Peter Bushell, Sep 26, 2005
5. ### SkarmanderGuest

Neo wrote:
> Hi Folks,http://www.abarnett.demon.co.uk/tutorial.html#FASTFOR Page
> states:for( i=0; i<10; i++){ ... }i loops through the values
> 0,1,2,3,4,5,6,7,8,9 If you don't care about the order of the loop counter,
> you can do this instead: for( i=10; i--; ) { ... }Using this code, i loops
> through the values 9,8,7,6,5,4,3,2,1,0, and the loop should be faster. This
> works because it is quicker to process "i--" as the test condition, which
> says "is i non-zero?

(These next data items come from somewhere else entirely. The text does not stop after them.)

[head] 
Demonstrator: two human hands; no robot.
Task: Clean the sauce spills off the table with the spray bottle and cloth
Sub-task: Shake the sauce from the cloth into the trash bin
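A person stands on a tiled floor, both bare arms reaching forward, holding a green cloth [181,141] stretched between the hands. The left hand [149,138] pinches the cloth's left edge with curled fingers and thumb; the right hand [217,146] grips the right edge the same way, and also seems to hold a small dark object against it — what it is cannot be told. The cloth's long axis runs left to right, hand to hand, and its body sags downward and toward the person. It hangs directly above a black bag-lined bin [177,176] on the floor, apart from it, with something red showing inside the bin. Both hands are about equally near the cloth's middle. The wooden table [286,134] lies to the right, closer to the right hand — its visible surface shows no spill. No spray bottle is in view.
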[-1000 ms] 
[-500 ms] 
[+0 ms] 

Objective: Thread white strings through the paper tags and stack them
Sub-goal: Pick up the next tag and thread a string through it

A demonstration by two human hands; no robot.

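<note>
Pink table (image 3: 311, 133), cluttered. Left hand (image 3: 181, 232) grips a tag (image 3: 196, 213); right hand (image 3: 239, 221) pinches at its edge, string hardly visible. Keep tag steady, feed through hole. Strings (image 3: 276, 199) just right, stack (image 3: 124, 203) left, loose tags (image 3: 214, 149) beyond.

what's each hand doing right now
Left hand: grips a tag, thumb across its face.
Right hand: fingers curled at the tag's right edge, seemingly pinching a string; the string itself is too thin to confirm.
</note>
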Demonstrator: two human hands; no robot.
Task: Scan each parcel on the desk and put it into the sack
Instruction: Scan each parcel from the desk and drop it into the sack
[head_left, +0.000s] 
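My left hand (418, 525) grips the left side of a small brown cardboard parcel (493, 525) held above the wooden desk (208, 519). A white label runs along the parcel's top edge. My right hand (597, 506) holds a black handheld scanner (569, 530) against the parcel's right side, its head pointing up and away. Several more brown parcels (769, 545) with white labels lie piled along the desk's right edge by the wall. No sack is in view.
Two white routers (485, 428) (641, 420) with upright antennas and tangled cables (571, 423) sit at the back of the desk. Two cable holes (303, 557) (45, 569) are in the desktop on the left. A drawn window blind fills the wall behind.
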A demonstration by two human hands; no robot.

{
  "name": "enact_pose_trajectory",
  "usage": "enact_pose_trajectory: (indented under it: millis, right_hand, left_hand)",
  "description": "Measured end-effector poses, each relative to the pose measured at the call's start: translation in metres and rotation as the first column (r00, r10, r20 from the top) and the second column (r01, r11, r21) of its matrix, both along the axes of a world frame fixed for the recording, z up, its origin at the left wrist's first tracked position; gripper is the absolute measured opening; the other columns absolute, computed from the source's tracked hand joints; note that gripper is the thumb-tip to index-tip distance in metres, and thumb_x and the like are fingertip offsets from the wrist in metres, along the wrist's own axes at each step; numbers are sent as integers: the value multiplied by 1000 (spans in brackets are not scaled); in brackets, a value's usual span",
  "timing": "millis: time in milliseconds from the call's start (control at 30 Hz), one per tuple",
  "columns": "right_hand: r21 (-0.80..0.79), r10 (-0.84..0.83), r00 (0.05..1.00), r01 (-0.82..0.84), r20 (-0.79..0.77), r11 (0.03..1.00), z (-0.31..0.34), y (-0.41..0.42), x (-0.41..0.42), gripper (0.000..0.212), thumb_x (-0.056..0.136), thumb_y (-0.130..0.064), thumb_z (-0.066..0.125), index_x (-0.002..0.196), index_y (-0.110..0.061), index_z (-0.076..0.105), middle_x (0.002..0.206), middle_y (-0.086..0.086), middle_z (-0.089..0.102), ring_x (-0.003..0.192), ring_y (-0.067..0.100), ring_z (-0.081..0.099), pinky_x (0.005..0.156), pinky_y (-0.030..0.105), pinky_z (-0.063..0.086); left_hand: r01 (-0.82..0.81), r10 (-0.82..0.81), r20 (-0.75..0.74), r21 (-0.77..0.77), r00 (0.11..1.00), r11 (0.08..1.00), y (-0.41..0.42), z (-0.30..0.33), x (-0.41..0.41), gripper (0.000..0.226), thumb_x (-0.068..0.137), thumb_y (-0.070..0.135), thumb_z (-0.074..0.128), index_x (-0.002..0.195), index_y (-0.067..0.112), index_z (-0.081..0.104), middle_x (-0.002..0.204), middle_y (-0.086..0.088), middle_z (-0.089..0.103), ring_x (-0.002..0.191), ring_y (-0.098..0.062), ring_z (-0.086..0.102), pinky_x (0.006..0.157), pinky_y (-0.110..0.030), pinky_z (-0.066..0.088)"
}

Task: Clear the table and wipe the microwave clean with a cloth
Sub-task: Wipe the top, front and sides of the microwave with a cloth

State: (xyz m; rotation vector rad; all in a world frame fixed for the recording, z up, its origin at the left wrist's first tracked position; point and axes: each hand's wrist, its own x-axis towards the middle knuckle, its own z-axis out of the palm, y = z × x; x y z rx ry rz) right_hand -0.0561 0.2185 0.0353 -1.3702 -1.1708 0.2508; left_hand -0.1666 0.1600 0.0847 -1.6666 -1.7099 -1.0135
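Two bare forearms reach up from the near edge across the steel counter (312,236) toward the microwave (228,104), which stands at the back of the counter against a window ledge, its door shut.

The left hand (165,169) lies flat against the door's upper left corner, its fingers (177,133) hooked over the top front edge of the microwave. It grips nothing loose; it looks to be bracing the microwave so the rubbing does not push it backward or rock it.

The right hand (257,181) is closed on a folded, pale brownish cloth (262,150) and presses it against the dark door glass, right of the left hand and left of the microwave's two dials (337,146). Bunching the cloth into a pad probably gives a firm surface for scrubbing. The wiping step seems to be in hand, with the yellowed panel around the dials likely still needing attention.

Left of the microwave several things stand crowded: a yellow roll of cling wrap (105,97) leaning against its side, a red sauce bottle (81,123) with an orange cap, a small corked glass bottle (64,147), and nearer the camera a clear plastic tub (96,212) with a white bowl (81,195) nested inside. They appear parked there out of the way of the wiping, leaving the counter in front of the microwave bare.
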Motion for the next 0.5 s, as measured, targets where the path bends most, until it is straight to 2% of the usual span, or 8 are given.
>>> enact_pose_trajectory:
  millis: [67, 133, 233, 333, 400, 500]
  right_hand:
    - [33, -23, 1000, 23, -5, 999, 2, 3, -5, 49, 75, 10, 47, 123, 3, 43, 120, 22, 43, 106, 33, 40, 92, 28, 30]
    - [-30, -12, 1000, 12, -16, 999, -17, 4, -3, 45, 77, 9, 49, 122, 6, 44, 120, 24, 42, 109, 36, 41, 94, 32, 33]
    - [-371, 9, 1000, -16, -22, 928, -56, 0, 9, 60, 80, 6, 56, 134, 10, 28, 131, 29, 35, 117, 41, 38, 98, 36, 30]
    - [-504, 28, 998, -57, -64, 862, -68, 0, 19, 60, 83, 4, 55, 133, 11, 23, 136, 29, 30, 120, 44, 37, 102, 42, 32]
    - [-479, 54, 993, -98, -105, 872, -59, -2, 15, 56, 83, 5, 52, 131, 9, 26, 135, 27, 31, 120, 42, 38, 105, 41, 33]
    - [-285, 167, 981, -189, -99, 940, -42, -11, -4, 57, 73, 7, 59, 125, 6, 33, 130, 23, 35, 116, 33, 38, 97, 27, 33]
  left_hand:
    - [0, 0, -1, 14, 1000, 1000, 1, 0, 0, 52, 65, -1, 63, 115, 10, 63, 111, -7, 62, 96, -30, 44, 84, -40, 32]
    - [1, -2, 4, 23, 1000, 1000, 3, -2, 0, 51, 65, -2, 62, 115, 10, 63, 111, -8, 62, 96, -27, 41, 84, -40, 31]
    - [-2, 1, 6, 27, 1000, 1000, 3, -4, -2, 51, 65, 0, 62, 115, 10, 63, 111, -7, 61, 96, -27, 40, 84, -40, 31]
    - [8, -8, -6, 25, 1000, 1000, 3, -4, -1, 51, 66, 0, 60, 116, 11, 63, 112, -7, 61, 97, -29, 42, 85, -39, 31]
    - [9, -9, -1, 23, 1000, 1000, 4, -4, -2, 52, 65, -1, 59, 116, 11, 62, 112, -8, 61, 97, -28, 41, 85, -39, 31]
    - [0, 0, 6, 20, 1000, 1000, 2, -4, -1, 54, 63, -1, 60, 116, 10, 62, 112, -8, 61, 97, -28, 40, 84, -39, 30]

If so, decrement it and continue.". For the original
> code, the processor has to calculate "subtract i from 10. Is the result
> non-zero? if so, increment i and continue.". In tight loops, this make a
> considerable difference.
> How far it holds true.. in the light of modern optimizing compilers? and
> will it make a significant difference in case of embedded systems???
>

Regardless of the performance issue, I'd like to point out that after
for( i=10; i--; ) finishes, i will have the value -1, since the
decrement is performed even if i is zero. This is counterintuitive, so
it's worth noting. It also means the following is not equivalent:

for (i = 10; i != 0; --i)

Since here one less decrement is performed. Incidentally, my
compiler/platform generates better code with this version -- it compares
i to -1 in the other, which is no better than comparing it to 10! If you
want to count down, I suggest writing what you mean and separating the
test and decrement parts -- it has the added bonus of making things more
readable. The rest is best left to the compiler.

S.

Skarmander, Sep 26, 2005
6. ### Scott MooreGuest

Neo wrote On 09/25/05 23:41,:
> Hi Folks,http://www.abarnett.demon.co.uk/tutorial.html#FASTFOR Page
> states:for( i=0; i<10; i++){ ... }i loops through the values
> 0,1,2,3,4,5,6,7,8,9 If you don't care about the order of the loop counter,
> you can do this instead: for( i=10; i--; ) { ... }Using this code, i loops
> through the values 9,8,7,6,5,4,3,2,1,0, and the loop should be faster. This
> works because it is quicker to process "i--" as the test condition, which
> says "is i non-zero? If so, decrement it and continue.". For the original
> code, the processor has to calculate "subtract i from 10. Is the result
> non-zero? if so, increment i and continue.". In tight loops, this make a
> considerable difference.
> How far it holds true.. in the light of modern optimizing compilers? and
> will it make a significant difference in case of embedded systems???
>
> Thanks,
> -Neo
> "Do U really think, what U think real is really real?"
>
>

Unroll it completely.

Scott Moore, Sep 26, 2005
7. ### Roberto WaltmanGuest

"Neo" wrote:

>Hi Folks,http://www.abarnett.demon.co.uk/tutorial.html#FASTFOR Page
>states:for( i=0; i<10; i++){ ... }i loops through the values
>0,1,2,3,4,5,6,7,8,9 If you don't care about the order of the loop counter,
>you can do this instead: for( i=10; i--; ) { ... }Using this code, i loops
>through the values 9,8,7,6,5,4,3,2,1,0, and the loop should be faster.
>....
>How far it holds true.. in the light of modern optimizing compilers? and
>will it make a significant difference in case of embedded systems???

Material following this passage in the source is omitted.